**What the exercise asks**
For this exercise, please find the lines in the entries that include the word "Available" and copy them.

[Stored records]

* * * * *

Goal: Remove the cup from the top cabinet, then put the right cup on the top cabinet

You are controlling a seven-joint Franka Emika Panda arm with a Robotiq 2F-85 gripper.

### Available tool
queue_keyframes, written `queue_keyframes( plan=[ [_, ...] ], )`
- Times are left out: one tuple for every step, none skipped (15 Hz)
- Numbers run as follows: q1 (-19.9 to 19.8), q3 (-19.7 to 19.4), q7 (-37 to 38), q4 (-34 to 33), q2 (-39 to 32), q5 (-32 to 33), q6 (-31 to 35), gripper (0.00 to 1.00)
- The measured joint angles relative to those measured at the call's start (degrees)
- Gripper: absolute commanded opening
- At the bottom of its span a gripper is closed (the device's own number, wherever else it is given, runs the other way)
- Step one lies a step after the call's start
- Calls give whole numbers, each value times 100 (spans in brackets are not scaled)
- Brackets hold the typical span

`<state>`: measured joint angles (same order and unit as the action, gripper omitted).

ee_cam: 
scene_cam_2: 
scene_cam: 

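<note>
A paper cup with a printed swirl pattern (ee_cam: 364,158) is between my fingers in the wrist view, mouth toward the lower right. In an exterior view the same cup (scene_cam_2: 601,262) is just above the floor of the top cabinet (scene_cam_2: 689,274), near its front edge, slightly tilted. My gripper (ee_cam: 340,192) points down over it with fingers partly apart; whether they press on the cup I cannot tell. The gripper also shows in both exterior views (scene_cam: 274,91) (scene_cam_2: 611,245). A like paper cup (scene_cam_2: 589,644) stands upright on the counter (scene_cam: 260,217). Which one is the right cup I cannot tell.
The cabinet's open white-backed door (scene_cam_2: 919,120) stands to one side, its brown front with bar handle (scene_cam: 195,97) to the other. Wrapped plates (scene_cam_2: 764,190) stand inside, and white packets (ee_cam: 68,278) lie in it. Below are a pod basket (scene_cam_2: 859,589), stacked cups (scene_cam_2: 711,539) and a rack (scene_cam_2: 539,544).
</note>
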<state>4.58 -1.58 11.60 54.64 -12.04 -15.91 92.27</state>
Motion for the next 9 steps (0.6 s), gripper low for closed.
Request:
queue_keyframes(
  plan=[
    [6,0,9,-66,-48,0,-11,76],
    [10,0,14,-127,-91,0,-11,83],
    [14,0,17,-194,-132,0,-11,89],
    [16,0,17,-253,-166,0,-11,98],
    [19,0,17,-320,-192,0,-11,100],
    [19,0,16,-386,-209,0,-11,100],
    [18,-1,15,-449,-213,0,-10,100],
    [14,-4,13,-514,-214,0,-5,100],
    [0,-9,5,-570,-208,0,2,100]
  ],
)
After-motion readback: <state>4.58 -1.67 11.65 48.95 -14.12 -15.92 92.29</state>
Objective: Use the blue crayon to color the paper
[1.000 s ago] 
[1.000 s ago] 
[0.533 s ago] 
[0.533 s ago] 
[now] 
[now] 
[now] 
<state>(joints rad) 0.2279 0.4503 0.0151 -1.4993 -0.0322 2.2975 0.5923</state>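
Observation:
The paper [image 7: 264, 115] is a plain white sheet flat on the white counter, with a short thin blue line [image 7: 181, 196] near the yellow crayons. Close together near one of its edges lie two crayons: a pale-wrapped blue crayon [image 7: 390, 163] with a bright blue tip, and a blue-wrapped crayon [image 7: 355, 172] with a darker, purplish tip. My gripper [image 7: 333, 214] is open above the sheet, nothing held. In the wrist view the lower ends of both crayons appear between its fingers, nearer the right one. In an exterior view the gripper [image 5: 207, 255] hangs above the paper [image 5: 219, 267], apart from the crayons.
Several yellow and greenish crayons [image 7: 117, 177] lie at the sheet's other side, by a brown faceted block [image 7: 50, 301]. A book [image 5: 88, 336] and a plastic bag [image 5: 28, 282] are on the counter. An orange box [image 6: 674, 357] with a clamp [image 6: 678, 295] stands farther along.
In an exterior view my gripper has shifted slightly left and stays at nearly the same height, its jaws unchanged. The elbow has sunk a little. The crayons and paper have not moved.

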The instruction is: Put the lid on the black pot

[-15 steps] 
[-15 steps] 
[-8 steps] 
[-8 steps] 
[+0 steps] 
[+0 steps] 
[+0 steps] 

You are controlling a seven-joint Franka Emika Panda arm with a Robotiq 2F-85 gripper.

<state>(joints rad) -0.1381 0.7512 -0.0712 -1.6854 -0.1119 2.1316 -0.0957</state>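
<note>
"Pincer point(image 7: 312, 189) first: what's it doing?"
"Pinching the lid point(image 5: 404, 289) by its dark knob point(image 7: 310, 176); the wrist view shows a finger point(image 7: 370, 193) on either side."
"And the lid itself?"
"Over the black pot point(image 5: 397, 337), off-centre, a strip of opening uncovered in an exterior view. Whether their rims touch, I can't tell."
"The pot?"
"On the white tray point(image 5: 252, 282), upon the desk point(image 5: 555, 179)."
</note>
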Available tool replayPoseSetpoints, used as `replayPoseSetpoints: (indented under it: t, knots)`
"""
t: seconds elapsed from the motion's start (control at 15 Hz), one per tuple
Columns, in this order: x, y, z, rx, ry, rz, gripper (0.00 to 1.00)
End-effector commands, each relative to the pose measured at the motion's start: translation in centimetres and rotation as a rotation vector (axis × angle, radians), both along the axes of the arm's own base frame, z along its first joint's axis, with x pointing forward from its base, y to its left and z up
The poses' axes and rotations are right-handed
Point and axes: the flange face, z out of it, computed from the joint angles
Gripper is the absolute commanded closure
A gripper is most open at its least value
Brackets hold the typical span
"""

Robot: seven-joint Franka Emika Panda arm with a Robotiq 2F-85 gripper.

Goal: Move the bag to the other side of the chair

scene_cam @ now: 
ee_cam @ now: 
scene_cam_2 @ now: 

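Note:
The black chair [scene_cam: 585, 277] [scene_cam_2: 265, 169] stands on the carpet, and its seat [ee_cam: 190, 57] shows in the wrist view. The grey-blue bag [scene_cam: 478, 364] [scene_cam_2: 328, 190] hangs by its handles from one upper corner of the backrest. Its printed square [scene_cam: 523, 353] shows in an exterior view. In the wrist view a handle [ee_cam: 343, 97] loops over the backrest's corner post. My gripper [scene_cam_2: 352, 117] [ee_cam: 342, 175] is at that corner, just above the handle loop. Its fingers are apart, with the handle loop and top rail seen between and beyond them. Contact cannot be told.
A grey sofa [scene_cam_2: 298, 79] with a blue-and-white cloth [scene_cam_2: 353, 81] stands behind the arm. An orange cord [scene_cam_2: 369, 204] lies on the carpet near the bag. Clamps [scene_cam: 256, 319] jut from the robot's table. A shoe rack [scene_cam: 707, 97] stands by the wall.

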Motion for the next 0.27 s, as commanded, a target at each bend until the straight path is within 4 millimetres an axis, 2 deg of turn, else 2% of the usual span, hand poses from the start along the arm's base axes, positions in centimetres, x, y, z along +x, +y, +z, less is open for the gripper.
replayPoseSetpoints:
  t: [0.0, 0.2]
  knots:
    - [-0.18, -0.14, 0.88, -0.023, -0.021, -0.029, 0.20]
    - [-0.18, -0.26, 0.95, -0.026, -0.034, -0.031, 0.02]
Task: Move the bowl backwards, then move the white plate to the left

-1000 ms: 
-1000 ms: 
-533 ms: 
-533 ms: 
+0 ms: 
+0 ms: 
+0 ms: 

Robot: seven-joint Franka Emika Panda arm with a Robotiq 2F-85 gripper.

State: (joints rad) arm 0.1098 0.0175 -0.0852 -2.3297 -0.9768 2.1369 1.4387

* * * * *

**Solved problem**
### Available tool
Available tool replayPoseSetpoints, used as `replayPoseSetpoints: (indented under it: t, knots)`

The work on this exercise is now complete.